• PROBLEM TO SOLVE:
Filter the data below, keeping only lines that contain "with".

___ DATA EXTRACT ___

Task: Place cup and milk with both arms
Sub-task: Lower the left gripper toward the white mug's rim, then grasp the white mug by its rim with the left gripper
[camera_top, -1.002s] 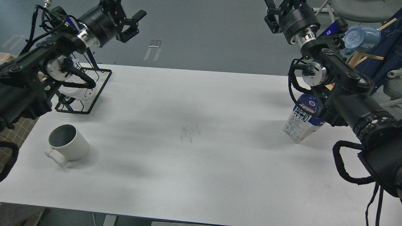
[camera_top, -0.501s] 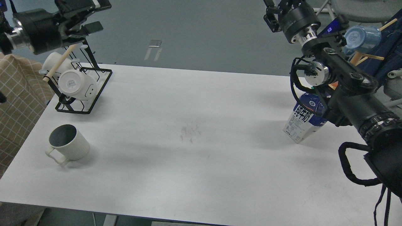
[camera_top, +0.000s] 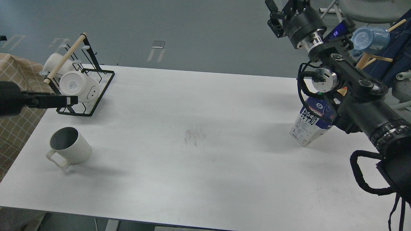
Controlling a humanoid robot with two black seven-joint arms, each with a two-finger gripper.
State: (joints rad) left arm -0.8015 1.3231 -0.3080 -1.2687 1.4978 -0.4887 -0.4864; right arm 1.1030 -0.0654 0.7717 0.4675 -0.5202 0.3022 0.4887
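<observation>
Since the earlier frames, the left gripper [camera_top: 69,100] has dropped low to the table's [camera_top: 205,144] left edge, beside the rack [camera_top: 86,93]; its finger state is unclear. Right gripper [camera_top: 277,12] stays high, fingers spread, empty. Milk carton [camera_top: 310,123] stands far right; cup [camera_top: 69,147] sits upright front-left.

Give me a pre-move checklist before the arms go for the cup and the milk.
1. Cup upright, unobstructed on the table: ok.
2. Milk carton standing: ok, though the right arm hides part of it.
3. Left hand free of the cup: ok, it sits near the mug rack; open or shut: cannot tell.
4. Right hand positioned at the carton: not ok, it is raised well beyond it.
5. Right hand open: cannot tell.
</observation>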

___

• OUTPUT FOR THIS TASK:
Task: Place cup and milk with both arms
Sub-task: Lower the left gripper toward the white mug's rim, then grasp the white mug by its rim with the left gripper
Controlling a humanoid robot with two black seven-joint arms, each with a two-finger gripper.

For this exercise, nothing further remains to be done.